While language attitudes center on individuals’ beliefs and judgments about language varieties, language ideologies offer a broader perspective by examining societal assumptions or patterns surrounding language use. Peterson (Kühl and Peterson 2018, p. 7) explains that language ideologies are “preconceived notions, beliefs, and/or emotions that people hold about certain social styles, varieties, or features of a language”. A prime example of a language ideology of Finnish as an HL context is illustrated by the belief that authentic Finns pronounce sauna “correctly” (see Remlinger 2018), reflecting the notion or purist ideology that there exists a single “correct” way to pronounce the word. These ideologies are prevalent within the Finnish heritage communities under study and often extend to those who do not identify as Finnish American. In other words, these ideologies can and often do extend to individuals, irrespective of their claimed identity.
Despite their distinct disciplinary origins, both the study of language attitudes and the study of language ideologies share a common goal: to uncover people’s beliefs and sentiments about language, whether at an individual or collective level. The relationship between language attitudes and ideologies is dynamic and exhibits overlap. While language attitudes can contribute to the formation of language ideologies through individual and collective experiences, language ideologies also play a role in shaping and reinforcing language attitudes within a society. As King puts it, “while a language attitude is usually conceived of as a specific response to certain aspects of a particular language, language ideology is an integrated system of beliefs concerning a language, or possibly language in general” (King 2000, p. 7).

2.2. Situating “The Center of Finnish America”

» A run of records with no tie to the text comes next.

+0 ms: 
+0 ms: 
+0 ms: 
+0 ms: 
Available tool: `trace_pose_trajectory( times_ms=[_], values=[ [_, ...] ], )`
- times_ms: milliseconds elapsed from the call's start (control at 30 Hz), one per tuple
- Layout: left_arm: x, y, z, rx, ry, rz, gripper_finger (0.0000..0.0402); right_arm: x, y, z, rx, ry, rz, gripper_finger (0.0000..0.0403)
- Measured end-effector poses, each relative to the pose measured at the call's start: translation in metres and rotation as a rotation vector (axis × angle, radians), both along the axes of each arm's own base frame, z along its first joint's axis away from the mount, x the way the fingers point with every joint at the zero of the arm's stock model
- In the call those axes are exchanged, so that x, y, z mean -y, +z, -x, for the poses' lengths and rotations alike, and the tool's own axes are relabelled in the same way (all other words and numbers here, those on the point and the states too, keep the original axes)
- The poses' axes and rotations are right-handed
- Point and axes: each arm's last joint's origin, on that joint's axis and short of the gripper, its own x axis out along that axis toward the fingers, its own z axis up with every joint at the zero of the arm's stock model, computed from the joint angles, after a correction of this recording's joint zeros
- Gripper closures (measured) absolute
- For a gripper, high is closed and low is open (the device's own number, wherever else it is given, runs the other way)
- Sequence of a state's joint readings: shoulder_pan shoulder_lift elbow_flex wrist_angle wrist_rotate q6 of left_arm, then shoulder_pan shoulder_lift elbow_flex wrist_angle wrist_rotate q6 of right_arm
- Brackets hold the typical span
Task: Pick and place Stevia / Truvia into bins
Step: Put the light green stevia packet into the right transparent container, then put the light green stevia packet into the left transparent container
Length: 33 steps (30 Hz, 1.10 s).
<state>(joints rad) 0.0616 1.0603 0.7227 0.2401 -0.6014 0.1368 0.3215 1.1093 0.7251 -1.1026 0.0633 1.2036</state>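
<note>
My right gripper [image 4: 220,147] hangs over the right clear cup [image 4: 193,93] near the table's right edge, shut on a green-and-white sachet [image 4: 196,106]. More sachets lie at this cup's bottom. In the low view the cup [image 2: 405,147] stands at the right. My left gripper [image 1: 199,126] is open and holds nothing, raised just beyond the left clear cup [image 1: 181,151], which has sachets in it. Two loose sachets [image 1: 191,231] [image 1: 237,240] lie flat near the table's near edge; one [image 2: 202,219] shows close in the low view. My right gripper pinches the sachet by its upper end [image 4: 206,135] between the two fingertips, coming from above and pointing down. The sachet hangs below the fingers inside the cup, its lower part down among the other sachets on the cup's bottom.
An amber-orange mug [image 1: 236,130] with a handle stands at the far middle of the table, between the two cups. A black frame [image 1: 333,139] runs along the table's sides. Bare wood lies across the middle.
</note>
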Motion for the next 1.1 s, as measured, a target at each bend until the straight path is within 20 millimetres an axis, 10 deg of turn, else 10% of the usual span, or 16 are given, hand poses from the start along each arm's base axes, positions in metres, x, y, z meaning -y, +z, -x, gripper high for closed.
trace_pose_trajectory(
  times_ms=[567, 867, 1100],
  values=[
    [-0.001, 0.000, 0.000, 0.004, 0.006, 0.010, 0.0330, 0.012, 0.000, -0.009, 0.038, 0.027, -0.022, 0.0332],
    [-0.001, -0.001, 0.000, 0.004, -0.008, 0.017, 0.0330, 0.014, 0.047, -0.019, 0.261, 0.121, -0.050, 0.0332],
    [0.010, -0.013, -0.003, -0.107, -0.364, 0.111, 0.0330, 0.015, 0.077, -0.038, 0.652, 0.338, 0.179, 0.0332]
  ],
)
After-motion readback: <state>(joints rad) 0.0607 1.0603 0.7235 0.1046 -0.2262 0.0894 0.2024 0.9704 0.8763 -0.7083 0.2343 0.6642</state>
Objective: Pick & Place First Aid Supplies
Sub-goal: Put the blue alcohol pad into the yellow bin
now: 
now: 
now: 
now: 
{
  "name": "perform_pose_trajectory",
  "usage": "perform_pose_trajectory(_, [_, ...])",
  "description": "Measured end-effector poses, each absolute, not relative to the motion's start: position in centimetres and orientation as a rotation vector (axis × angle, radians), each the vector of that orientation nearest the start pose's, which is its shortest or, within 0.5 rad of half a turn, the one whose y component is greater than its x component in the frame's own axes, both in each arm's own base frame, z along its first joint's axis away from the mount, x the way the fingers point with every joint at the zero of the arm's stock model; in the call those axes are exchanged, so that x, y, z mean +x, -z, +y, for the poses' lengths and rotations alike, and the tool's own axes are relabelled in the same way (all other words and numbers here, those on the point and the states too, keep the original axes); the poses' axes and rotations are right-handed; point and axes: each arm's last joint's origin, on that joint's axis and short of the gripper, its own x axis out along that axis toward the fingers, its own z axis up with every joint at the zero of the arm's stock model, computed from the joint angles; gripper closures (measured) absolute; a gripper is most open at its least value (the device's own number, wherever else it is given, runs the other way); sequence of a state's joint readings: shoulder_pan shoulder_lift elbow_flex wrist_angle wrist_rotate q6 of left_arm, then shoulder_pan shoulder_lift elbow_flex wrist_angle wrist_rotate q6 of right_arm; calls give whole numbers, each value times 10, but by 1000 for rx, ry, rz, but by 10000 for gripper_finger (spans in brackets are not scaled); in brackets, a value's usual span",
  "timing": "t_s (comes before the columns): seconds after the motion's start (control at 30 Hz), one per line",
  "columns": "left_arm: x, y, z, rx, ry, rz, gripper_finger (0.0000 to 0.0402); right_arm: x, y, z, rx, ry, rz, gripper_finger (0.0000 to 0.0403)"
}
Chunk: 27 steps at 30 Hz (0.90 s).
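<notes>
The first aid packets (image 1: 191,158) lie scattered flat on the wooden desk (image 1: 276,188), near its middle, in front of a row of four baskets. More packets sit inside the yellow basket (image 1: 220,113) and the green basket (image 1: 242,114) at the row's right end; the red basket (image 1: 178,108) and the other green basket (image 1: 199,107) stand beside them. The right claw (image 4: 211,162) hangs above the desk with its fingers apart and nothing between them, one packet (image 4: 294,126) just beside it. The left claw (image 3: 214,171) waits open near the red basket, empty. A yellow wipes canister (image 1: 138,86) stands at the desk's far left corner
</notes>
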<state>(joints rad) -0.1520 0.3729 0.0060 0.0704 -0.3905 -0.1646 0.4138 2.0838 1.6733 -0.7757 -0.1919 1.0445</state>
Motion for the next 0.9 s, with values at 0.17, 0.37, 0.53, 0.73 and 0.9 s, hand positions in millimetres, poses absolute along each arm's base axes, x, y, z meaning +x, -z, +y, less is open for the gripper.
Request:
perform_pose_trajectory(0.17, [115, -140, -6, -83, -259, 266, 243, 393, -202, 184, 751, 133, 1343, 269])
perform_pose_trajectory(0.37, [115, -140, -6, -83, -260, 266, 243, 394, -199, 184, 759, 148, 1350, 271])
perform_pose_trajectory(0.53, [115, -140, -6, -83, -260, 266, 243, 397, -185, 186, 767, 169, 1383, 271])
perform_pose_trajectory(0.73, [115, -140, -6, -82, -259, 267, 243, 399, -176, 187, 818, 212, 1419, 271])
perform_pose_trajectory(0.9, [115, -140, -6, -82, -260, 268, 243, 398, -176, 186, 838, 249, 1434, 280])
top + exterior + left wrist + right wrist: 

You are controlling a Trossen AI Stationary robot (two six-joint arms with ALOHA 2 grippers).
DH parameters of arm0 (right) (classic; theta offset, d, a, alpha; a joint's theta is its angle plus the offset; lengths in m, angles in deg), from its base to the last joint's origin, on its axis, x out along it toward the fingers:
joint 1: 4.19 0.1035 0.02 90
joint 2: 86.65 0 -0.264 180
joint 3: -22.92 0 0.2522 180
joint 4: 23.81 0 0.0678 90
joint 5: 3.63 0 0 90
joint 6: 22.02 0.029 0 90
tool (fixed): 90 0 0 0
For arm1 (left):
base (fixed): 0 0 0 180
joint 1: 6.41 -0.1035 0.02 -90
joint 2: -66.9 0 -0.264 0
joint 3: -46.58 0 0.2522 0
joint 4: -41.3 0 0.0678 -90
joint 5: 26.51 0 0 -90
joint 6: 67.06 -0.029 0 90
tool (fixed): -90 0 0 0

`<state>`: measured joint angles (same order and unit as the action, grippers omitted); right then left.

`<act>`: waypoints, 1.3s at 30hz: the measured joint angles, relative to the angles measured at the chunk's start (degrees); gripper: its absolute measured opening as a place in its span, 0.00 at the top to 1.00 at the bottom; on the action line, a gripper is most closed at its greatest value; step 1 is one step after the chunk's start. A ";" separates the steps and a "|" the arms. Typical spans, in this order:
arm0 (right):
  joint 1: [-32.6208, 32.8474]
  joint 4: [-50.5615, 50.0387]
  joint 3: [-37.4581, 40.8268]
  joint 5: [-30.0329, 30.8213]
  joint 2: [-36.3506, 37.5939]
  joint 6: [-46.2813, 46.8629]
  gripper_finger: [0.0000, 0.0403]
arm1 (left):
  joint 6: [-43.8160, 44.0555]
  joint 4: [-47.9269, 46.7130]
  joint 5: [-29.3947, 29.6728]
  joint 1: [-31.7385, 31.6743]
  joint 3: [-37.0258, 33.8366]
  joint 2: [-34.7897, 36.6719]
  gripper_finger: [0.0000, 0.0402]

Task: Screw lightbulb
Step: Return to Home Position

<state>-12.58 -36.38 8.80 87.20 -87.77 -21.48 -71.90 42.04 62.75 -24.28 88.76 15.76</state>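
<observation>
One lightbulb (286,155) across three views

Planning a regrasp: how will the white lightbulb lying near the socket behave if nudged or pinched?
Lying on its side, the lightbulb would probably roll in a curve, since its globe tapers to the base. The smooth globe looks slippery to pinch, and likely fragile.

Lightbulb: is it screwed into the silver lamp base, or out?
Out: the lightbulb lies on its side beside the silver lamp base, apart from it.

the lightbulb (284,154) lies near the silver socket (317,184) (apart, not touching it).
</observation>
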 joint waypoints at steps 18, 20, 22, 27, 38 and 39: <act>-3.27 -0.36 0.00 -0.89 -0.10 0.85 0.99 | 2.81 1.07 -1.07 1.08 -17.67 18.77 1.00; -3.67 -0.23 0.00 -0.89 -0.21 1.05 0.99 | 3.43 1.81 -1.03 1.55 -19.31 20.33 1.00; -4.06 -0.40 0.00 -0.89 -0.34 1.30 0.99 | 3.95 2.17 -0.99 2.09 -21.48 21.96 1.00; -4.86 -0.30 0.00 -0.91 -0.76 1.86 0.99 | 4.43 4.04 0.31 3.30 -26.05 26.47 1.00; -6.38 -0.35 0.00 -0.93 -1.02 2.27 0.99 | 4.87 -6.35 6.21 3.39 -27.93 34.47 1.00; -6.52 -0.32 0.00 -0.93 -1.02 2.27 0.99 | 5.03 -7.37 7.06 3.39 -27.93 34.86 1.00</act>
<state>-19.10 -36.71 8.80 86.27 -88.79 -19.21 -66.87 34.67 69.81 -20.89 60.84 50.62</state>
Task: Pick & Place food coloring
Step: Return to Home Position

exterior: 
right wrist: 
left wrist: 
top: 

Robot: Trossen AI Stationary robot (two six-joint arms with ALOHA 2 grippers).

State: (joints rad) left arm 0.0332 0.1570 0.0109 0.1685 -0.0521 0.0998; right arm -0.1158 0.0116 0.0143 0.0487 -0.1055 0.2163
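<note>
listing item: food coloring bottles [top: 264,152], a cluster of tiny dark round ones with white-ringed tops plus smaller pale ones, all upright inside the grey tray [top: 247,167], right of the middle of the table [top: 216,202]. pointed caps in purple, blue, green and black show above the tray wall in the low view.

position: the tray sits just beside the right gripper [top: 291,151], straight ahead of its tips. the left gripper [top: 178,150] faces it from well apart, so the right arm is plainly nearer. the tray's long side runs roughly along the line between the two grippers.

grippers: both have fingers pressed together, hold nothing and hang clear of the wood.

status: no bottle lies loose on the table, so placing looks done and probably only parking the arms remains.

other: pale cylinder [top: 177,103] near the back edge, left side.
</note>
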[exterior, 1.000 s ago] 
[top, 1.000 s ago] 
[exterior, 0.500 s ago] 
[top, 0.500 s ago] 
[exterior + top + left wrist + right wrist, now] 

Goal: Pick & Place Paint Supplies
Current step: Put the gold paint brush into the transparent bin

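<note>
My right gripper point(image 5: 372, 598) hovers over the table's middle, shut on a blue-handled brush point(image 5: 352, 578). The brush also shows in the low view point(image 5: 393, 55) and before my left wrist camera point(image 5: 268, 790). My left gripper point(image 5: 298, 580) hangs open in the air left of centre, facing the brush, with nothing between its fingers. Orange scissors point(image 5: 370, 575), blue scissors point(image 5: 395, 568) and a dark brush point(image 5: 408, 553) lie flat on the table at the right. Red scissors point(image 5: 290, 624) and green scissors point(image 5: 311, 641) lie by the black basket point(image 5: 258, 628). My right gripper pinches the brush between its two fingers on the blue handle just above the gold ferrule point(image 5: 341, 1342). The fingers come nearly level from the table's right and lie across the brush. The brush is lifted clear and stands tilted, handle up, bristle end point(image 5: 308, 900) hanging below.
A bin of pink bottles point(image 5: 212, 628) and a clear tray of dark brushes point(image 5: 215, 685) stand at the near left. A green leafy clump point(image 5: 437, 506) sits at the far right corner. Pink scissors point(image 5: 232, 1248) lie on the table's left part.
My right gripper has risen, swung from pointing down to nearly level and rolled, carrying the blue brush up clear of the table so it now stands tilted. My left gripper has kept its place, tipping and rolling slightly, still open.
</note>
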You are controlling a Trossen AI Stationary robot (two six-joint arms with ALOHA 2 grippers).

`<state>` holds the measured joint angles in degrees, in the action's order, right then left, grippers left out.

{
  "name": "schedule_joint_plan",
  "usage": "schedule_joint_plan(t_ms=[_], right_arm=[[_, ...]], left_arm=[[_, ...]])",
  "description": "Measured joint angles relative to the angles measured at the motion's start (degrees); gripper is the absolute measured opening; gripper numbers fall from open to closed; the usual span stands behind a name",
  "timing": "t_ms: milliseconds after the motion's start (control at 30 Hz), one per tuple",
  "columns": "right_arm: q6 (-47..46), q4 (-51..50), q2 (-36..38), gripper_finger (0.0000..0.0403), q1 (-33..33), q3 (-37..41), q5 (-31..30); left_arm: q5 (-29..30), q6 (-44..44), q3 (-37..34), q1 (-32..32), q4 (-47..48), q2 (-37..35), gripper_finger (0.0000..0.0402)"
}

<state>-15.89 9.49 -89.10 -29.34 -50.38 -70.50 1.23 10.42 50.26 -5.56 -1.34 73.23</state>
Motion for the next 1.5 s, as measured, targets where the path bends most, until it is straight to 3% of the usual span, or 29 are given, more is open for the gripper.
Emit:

Michigan and Minnesota are the states home to the highest percentage of the population claiming Finnish ancestry in the United States (see Figure 1), boasting numerous areas historically populated by Finnish migrants, leading Lockwood and Lockwood (2017) to designate this region as the “center of Finnish America” (pp. 115–16). Given this significance, Duluth in Minnesota and Hancock in Michigan were the focal points for this study due to their status as hubs for Finnish and Finnish American heritage and cultural activity. Interviewees and observations were also carried out in the surrounding areas, including in towns spread out across the Western Upper Peninsula and towns spread across Upper Minnesota.
Before diving into these geographical areas, it is necessary to give a brief history of Finnish immigration to North America. During the years spanning from 1870 to 1929, an estimated 350,000 Finns made their way to North America, with an estimated 300,000 choosing the United States as their destination (Björklund 2005, p. 8; United States Bureau of the Census 1920). Most of these emigrants came from the historical Pohjanmaa “Ostrobothnia” province. Nowadays, this corresponds to Ostrobothnia, Northern Ostrobothnia, Central Ostrobothnia, Southern Ostrobothnia, Kainuu, and southern parts of Lapland. Kero notes that the geographical location of Ostrobothnia influenced emigration due to its proximity and connections to other countries (Kero 1996, pp. 61–62). Drawing from passenger lists and archival records of parishes, Kero identifies several regions with significant emigrant populations during that period, including the Tornio River Valley, Kalajoki, Kokkola, Vaasa, and Kristiinankaupunki (Kero 1982, p. 21).
Even today, many Finnish Americans speculate about why their ancestors chose these regions, often attributing it to the resemblance of the landscape to their native Finland. However, these resemblances are largely coincidental. The primary reason for their settlement in these areas was the availability of jobs working in copper and iron mines and in the forest as loggers, among other jobs (Kaunonen 2009, p. 7). These Finns tended to move to what is known as the Iron Range in Northern Minnesota and the Copper Country in the Upper Peninsula of Michigan. This article also acknowledges the complex role of Finns in settler colonialism. In their book, Lahti and Andersson (2022) offer a fresh perspective, portraying the Finnish presence in North America not merely as that of immigrants but that of settlers actively involved in settler colonial processes. They assert that “Finns were actively involved in the settler colonial processes, and they played a role in the exploitation of nature and replacement of Indigenous peoples”, whether knowingly or unknowingly (Lahti and Andersson 2022, p. 2).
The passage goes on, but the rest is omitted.